Attorney General Richard Cordray

  • November 4, 2010
    Republican gains in governorships following this week's midterm elections means additional states will join efforts to topple President Obama's landmark health care reform law, according to CQ HealthBeat News.

    Republican governors and attorneys general elected in five states - Wisconsin, Ohio, Oklahoma, Kansas and Wyoming - "have vowed to lend their support to a health care lawsuit filed in U.S. district court in Florida," CQ reports.

    The article notes that along with Ohio Gov. Ted Strickland, state Attorney General Richard Cordray was cast out by voters. Cordray had refused to join legal action against the Affordable Care Act (ACA), saying such challenges were legally suspect and a waste of scarce public resources. In a column for The Plain Dealer, Cordray said Congress did not exceed its constitutional powers in passing the law. "I do not believe in wasting taxpayer dollars to pursue political agendas through symbolic lawsuits," he wrote. Many constitutional law experts concurred that the lawsuits are on wobbly legal grounds.

    New congressional members are also vowing increased opposition to the law.

    Republican lawmakers, such as Rep. John Boehner, likely the Republican speaker of the House and Senate Minority Leader Mitch McConnell have reiterated their desire to pass legislation repealing the health care reform law. N.C. Aizenman in a piece for The Washington Post writes that chances of repealing the health care reform law "are slim to nil at least through 2012."

    The article continues, "While the Republicans have regained control of the House, they will remain the minority in the Senate. So it's unlikely Congress could even pass a repeal bill. But even if that were to change, as long as President Obama remains in office it's a safe bet he would veto such a measure."

  • October 12, 2010
    Ohio Attorney General Richard Cordray continues to garner attention for his efforts to hold large corporations accountable for their involvement in shaping one of the nation's worst economic eras. Last week numerous media outlets and blogs, including this one, noted Cordray's lawsuit against home lender, GMAC Mortgage, alleging that it filed false affidavits in scores of foreclosure proceedings.

    The New York Times profiles Cordray's work, noting that during his two years in office he has lodged lawsuits against "global financial houses, rating agencies, subprime lenders and foreclosure scammers." Cordray, the newspaper continues has "wrested about $2 billion so far," including "a $475 million Merrill Lynch settlement, $400 million from Marsh & McLennan and $725 million from the American International Group."
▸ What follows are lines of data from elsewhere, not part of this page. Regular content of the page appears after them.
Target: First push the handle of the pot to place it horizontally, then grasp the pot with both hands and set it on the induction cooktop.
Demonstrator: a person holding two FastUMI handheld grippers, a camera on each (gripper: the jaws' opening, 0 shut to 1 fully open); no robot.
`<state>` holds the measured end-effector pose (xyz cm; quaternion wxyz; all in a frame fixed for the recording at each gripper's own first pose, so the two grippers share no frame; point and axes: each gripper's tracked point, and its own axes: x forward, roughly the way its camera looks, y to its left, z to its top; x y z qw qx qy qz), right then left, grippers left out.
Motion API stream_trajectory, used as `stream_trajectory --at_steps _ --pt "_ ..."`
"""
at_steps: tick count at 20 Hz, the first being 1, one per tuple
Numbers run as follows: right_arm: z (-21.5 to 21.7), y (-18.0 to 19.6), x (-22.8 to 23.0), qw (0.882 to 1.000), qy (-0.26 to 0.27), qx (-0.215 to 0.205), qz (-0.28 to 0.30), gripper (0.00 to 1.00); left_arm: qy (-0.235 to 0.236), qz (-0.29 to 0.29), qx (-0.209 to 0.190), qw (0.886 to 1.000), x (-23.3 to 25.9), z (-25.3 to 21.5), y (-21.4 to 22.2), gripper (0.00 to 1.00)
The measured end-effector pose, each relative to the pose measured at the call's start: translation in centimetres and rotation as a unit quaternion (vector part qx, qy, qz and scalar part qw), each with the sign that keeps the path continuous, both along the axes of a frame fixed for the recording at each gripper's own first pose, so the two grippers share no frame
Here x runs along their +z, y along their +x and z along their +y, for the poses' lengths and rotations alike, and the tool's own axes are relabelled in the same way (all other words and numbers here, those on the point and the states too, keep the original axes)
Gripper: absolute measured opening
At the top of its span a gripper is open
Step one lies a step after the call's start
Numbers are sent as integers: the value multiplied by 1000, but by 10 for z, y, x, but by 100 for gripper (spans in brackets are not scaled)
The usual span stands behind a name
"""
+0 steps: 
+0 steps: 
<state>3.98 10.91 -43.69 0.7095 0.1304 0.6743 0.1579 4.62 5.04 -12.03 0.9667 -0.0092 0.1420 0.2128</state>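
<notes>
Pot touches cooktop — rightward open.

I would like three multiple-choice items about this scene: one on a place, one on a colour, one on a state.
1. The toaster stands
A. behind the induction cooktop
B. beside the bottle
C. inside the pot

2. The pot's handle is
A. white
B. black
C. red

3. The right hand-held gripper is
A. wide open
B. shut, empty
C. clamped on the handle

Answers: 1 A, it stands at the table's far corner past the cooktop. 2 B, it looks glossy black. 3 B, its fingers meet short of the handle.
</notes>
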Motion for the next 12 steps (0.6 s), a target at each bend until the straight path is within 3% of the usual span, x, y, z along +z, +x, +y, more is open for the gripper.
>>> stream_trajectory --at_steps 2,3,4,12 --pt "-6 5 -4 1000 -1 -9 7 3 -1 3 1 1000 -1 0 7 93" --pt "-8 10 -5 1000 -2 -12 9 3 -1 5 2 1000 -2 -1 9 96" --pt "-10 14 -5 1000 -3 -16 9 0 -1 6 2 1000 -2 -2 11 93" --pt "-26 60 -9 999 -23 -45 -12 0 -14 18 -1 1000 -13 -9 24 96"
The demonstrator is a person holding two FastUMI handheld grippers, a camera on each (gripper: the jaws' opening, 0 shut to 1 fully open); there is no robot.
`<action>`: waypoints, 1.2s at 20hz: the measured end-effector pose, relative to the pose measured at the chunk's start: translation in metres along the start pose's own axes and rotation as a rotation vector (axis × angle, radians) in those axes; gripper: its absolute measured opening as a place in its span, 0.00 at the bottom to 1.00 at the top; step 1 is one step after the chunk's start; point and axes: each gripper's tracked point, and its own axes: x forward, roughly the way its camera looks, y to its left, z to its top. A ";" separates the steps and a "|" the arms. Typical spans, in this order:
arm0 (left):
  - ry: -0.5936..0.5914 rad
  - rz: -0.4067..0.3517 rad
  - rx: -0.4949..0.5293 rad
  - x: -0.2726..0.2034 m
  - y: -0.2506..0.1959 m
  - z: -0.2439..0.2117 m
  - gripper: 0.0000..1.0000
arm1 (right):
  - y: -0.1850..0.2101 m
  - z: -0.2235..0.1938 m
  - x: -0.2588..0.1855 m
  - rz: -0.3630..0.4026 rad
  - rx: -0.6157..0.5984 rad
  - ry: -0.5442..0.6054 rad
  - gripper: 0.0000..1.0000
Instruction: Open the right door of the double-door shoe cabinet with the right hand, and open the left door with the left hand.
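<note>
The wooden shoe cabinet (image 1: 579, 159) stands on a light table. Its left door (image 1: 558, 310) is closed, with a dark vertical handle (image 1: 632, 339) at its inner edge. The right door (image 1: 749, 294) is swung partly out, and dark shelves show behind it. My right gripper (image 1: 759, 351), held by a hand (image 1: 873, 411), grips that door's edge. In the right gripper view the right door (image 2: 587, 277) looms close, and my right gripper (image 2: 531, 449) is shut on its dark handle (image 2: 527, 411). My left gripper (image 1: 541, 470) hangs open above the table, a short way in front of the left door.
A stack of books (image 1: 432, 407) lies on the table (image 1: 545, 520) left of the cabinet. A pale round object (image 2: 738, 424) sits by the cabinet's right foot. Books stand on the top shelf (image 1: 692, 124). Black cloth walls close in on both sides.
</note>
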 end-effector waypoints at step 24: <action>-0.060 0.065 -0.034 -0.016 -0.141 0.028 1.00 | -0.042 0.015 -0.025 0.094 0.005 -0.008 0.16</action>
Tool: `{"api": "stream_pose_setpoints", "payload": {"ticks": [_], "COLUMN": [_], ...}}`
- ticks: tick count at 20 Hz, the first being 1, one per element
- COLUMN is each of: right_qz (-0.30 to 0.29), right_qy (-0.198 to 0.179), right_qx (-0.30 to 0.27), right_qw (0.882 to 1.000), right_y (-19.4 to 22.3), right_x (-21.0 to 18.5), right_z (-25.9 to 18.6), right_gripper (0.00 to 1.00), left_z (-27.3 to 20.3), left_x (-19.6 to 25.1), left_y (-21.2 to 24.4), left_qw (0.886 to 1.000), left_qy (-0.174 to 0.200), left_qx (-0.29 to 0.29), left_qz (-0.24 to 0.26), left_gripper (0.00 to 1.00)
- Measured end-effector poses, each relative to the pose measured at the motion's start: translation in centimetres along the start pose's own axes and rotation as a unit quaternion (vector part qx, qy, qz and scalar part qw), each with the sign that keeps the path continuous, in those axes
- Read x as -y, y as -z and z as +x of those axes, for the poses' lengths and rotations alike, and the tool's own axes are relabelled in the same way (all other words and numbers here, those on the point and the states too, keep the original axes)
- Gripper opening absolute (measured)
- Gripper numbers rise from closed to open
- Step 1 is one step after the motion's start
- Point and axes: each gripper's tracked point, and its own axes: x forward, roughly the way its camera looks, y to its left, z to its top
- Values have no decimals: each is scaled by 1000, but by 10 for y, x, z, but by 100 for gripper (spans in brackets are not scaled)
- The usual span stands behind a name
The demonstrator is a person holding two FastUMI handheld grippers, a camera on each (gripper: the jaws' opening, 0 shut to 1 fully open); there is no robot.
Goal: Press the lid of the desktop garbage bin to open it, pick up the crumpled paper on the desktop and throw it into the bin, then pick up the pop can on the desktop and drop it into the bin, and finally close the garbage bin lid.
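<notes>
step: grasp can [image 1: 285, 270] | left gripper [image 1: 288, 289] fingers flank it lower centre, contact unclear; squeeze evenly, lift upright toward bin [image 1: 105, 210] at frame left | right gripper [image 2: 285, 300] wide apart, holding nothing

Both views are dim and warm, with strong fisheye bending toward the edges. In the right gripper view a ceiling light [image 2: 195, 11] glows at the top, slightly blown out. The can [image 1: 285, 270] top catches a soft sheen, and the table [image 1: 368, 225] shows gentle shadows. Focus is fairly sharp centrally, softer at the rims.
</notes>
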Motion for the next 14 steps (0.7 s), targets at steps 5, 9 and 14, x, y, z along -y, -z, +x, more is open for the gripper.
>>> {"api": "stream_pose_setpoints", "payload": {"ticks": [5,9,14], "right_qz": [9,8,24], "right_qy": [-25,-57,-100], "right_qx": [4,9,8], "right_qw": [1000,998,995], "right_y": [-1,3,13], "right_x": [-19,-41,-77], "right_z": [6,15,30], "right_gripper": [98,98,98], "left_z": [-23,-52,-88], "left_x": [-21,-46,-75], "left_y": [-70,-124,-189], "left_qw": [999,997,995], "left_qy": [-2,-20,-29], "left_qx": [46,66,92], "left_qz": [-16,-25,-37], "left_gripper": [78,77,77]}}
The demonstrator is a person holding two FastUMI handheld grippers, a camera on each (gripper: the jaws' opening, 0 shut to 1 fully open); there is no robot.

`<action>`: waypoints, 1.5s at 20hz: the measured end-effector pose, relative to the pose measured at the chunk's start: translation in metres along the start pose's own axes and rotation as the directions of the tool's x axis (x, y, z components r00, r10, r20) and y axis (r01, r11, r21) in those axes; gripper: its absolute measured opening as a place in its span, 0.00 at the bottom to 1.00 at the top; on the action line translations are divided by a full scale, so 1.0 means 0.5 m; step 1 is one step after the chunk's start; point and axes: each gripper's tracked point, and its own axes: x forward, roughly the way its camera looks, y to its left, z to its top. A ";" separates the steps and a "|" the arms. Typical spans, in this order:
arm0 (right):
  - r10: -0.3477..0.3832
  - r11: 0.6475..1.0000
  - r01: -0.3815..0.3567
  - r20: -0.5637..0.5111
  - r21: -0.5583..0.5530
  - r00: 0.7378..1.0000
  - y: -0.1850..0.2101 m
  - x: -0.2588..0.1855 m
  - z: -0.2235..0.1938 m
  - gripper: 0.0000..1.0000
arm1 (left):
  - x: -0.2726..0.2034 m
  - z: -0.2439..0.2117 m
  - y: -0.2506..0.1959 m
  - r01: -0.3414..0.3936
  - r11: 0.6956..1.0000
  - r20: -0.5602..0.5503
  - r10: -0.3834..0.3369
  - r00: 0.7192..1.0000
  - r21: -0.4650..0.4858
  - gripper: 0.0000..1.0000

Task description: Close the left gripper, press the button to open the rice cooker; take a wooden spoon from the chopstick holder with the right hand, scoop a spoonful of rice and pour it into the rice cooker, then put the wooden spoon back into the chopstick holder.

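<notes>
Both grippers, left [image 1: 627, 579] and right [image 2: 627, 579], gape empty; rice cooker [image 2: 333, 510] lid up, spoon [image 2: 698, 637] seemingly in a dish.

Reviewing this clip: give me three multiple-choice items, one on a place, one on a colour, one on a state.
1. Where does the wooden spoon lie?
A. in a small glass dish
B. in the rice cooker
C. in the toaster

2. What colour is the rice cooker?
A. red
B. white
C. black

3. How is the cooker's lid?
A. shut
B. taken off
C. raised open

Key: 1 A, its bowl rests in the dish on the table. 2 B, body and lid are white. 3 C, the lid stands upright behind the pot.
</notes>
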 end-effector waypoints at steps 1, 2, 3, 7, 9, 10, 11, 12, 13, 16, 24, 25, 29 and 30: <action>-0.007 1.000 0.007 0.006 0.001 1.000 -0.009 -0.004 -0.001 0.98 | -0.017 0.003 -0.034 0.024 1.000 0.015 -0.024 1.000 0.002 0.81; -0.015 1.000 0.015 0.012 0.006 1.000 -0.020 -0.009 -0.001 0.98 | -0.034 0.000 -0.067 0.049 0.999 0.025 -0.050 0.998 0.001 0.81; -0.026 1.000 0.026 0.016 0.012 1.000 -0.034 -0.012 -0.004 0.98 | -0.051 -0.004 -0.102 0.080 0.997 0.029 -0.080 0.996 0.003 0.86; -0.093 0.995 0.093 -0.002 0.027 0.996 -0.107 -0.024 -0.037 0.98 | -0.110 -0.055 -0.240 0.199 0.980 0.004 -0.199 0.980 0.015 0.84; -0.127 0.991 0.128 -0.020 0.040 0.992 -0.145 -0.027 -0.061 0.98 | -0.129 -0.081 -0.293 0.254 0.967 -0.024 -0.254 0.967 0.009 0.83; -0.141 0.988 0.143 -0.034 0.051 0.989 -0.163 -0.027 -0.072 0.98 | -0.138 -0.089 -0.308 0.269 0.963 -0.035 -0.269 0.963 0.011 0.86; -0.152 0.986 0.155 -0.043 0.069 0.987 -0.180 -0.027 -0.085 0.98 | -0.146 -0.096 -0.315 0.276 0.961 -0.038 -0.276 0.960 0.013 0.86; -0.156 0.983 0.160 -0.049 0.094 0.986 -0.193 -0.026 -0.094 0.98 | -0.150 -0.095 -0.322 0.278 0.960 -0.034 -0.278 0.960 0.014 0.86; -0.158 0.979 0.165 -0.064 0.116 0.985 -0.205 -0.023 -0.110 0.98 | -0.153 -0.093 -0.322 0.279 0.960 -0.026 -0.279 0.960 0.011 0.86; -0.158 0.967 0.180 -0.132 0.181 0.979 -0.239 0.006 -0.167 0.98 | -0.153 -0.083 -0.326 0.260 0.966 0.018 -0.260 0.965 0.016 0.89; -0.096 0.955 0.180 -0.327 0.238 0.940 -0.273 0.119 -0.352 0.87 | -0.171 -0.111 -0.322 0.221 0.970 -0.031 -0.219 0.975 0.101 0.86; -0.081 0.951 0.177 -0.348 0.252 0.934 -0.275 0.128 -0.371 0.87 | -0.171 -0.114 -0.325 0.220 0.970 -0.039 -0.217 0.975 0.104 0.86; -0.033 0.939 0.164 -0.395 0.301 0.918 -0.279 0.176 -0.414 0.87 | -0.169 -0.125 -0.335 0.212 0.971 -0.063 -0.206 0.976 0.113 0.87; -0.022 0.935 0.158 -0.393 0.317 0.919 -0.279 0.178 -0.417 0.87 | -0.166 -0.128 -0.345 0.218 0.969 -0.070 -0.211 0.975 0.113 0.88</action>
    The Times writes that the Ohio Attorney General (pictured) "is no William Jennings Bryan inveighing against the evils of monopoly capital. He can be eloquent about corporate misbehavior, in an eyes-downcast and soft-spoken fashion."

    Cordray tells The Times, "The notion that banks will just get things right over time is perhaps true. But over what time period, and at what terrible cost to the individual American?"

  • April 5, 2010
    The Ohio attorney general has stated he will not lodge or join a lawsuit challenging the constitutionality of the health care reform law. In an op-ed for The Plain Dealer, Ohio AG Richard Cordray spells out why a legal challenge to the law is a likely waste of resources.

    Cordray (pictured) writes:

    Two constitutional issues are raised in the lawsuits. The first is whether Congress exceeded its proper bounds by enacting a mandate for most Americans to purchase health care coverage. For seventy years, the Supreme Court has read the Commerce Clause broadly to authorize Congress to address our most pressing national economic concerns. In Gonzales v. Raich, a 2005 decision, the court held that the Commerce Clause authorizes Congress to prohibit the cultivation of marijuana for personal medical use because it has economic effects, even though no economic transaction was involved at all.


    The other constitutional argument is that the Tenth Amendment does not permit Congress to require states to establish insurance exchanges. But the new law does not require that. Instead, it gives states a choice, and if they decline, the federal government will take on that responsibility. Just as Medicaid is a voluntary federal-state program whose constitutionality has been upheld by the courts, this new law is entirely consistent with the Tenth Amendment.
    I do not believe in wasting taxpayer dollars to pursue political agendas through symbolic lawsuits.

    For more analysis of the legal challenges to the health care reform law, see a Huffington Post column from Simon Lazarus, the public policy counsel to the National Senior Citizens Law Center, here. Lazarus is also author of an ACS Issue Brief explaining the constitutionality of the law's individual mandate.